Weinberg points to some un-named Congressman for the line on finding priorities in science funding, but that's not necessary. He should be looking at his colleagues in a physics department, many of us feel the same way!
What particle physics has lacked is true oversight. At this point, their papers aren't really peer-reviewed, their grants aren't competitive, and their results are borderline relevant to actually understanding new physics. Their culture is so monolithic that they actually believe internal competition and review is all they need.
Astronomy is an example of a field of physics where oversight and competition have been beneficial. Weinberg is incorrect, we do not need space based resources to do the top level work. There have been some creative solutions to doing astronomy cost-effectively. Astronomers and the spin off field of cosmology have effectively taken leadership on research of fundamental physics away from particle physicists using small and moderately sized projects, with a few exceptions.
The social and funding effect which we're seeing now in particle physics can be found in any other big field of physics.
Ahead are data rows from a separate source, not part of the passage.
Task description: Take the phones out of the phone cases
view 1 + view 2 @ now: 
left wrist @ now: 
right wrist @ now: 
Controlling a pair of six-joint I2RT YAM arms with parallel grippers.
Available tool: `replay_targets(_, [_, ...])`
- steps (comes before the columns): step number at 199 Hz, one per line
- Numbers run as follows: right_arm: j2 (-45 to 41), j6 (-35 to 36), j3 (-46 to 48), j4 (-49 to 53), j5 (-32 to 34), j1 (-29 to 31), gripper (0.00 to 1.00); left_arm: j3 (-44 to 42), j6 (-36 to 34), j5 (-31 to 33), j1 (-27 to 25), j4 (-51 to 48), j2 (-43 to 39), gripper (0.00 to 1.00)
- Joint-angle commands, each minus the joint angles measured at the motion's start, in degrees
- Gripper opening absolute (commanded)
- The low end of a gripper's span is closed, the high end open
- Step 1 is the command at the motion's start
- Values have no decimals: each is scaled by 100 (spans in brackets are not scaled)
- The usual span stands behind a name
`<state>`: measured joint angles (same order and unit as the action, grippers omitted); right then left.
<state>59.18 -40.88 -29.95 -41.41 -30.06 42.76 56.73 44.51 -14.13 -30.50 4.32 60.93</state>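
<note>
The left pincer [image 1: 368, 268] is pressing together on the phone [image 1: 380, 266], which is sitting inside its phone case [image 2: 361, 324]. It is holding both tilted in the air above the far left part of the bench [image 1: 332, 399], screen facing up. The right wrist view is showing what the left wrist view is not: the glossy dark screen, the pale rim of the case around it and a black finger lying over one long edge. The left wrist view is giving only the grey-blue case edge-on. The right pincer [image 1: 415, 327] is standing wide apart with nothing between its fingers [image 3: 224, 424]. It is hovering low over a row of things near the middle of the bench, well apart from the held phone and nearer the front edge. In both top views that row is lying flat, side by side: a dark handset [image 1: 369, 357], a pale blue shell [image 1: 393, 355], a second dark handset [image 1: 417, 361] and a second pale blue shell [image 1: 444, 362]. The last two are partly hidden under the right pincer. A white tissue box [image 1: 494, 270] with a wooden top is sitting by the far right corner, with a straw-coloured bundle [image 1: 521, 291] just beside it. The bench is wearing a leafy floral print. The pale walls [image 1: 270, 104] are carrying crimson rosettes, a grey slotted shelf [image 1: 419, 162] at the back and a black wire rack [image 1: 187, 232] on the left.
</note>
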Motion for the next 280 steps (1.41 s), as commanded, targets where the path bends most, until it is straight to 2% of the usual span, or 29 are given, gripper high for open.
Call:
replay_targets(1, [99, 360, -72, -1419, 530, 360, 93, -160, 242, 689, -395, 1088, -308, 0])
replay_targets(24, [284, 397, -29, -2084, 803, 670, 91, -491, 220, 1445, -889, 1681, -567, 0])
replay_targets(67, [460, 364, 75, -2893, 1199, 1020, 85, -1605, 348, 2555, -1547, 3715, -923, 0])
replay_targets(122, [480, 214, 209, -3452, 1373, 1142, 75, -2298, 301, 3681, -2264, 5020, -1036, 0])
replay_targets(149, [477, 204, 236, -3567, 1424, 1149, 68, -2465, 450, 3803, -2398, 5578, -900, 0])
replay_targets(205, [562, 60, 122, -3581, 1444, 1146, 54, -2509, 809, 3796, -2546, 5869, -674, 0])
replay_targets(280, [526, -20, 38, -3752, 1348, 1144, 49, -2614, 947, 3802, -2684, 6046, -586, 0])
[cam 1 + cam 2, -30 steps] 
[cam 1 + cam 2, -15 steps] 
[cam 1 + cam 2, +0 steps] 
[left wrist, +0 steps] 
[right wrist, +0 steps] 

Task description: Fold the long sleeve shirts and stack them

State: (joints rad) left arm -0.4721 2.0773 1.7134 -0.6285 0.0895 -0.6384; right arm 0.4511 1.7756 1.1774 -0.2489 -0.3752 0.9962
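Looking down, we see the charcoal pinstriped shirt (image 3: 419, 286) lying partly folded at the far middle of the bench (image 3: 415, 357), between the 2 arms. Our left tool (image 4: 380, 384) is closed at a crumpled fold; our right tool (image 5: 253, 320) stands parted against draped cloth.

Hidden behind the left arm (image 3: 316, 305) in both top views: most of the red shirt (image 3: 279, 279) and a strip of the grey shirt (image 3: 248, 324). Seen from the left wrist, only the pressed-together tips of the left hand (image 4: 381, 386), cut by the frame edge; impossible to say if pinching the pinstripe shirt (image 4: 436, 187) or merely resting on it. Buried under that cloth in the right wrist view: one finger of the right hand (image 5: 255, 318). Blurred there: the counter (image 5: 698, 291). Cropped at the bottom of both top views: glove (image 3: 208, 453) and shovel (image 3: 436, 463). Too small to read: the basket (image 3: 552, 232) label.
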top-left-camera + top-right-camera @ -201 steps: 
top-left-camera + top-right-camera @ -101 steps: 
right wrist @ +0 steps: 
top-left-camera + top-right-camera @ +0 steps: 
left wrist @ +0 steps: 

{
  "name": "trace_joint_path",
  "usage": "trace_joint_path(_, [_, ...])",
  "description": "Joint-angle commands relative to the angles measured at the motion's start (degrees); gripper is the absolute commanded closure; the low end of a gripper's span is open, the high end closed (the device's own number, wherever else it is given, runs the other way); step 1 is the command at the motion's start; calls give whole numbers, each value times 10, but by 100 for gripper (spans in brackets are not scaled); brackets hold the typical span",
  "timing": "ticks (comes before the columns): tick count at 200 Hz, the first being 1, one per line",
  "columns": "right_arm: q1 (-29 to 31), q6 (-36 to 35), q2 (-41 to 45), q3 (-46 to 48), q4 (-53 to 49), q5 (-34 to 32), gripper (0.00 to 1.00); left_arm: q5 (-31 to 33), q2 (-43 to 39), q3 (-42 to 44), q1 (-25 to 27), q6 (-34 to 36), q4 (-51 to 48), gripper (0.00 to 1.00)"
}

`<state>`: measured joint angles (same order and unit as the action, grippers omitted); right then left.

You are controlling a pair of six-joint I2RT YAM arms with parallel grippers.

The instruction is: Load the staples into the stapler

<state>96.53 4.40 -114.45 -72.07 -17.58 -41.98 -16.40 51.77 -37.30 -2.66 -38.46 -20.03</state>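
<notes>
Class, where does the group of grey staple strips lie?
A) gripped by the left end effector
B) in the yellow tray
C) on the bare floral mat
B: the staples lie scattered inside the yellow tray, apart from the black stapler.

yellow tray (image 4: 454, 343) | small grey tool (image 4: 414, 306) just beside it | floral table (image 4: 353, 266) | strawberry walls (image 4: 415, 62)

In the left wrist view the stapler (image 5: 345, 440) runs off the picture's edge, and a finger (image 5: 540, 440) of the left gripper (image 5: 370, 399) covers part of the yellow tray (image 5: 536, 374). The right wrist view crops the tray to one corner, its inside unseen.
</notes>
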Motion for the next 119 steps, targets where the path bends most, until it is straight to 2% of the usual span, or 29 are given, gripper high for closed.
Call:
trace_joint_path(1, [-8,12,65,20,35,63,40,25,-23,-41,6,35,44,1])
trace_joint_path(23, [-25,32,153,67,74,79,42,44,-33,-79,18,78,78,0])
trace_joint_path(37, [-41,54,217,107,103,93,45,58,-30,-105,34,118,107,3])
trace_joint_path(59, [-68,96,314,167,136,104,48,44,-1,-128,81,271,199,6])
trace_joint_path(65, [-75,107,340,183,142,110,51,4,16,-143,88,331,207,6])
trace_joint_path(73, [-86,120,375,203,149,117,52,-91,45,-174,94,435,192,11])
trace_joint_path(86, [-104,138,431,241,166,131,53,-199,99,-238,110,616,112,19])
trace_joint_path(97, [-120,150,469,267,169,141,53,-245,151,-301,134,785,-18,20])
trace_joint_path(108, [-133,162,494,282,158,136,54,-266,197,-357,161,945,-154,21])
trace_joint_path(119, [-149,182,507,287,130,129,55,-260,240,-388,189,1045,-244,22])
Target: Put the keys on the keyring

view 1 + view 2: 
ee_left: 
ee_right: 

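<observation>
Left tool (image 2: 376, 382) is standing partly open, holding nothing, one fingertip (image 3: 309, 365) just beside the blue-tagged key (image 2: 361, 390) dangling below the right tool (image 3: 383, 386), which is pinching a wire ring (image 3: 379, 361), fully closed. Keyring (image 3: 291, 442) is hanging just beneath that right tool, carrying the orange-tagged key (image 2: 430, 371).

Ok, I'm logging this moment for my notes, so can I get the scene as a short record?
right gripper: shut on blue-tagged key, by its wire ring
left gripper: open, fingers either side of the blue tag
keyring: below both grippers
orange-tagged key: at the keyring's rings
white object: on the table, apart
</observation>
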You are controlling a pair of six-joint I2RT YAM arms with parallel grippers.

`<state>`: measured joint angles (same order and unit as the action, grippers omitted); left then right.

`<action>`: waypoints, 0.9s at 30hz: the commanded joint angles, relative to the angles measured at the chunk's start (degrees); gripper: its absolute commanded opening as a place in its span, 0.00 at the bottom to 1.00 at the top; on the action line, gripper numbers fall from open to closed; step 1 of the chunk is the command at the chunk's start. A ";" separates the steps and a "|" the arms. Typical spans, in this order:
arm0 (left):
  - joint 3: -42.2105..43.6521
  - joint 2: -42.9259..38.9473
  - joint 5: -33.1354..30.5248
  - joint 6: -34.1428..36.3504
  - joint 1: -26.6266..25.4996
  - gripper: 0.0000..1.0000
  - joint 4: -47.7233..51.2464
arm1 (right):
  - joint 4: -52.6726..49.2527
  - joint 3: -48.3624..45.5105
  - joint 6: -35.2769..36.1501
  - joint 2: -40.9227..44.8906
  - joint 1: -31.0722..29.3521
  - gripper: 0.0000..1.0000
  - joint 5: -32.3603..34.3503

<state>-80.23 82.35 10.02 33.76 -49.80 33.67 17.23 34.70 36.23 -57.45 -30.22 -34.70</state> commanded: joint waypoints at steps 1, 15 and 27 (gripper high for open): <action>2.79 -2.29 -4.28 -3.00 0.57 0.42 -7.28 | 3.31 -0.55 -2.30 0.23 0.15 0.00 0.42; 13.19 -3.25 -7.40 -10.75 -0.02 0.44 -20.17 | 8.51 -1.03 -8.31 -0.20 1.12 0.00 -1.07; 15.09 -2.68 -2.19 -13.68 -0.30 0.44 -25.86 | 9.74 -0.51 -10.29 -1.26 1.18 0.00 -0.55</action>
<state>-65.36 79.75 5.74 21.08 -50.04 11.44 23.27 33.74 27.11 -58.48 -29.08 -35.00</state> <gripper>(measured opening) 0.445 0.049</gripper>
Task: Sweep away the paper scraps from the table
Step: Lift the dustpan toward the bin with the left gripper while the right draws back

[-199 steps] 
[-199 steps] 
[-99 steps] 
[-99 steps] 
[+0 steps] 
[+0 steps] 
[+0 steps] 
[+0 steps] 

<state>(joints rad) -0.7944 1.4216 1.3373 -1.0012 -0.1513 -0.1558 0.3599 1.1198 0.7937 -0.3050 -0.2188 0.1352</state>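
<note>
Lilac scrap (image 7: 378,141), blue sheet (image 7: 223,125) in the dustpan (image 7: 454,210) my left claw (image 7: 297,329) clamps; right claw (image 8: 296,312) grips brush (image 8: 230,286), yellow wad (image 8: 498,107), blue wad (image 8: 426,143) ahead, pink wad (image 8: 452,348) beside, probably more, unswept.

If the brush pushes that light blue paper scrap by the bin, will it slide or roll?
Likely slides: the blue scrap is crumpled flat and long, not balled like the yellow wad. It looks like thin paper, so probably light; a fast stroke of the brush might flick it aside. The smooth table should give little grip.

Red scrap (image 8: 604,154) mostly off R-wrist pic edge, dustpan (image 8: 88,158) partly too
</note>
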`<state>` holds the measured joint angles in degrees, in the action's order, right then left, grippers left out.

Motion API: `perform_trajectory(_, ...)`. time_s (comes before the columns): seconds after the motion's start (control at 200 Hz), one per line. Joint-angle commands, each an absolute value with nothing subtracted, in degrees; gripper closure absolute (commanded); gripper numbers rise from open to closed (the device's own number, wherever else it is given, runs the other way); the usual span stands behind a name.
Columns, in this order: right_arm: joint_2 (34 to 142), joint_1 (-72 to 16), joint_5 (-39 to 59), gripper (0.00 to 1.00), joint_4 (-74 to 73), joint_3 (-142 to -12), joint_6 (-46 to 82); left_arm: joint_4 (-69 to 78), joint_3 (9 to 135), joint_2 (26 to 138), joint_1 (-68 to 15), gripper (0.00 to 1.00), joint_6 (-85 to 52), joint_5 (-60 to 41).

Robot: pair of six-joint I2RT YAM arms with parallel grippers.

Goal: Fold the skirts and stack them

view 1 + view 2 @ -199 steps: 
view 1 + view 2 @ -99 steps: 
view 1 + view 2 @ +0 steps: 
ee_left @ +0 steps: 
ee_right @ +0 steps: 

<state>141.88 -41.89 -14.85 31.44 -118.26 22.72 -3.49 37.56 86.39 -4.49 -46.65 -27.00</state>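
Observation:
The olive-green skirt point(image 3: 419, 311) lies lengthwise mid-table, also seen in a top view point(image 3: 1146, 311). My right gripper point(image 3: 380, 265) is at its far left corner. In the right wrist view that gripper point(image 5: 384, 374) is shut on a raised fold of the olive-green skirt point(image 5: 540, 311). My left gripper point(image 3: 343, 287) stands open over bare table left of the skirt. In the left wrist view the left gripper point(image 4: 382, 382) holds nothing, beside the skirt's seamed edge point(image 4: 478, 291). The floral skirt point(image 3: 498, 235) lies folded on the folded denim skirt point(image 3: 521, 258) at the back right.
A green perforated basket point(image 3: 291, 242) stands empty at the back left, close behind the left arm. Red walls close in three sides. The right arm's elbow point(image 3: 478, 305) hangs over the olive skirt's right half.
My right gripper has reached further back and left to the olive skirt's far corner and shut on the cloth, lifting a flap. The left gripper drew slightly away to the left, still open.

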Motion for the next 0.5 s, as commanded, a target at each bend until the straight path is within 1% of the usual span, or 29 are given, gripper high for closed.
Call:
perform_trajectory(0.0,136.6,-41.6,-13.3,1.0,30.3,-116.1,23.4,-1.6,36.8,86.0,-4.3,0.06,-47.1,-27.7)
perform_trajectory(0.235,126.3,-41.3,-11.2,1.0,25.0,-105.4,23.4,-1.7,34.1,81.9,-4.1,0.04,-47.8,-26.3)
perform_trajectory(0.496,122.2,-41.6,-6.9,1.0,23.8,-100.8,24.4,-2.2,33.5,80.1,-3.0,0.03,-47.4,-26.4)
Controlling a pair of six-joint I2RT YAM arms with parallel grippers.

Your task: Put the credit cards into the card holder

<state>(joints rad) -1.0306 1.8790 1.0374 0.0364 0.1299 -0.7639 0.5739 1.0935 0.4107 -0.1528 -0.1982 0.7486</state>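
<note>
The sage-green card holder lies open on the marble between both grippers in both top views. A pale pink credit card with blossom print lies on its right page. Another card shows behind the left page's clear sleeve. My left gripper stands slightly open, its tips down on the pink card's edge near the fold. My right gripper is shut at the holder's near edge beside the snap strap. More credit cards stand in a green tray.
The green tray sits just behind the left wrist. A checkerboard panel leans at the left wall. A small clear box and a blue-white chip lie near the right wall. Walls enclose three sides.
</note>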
Superconductivity research is famous for it. At a certain point, it's not really worth continuing fundamental research in a given field; funding and interest drops. It's not that everything is solved, but simply that creative research is no longer encouraged by the community and funding agencies get tired of seeing the same proposal every year. Eventually, more interesting research plans are accepted; funding and interest increases again. That will happen with accelerators, but first this old mindset needs to be challenged.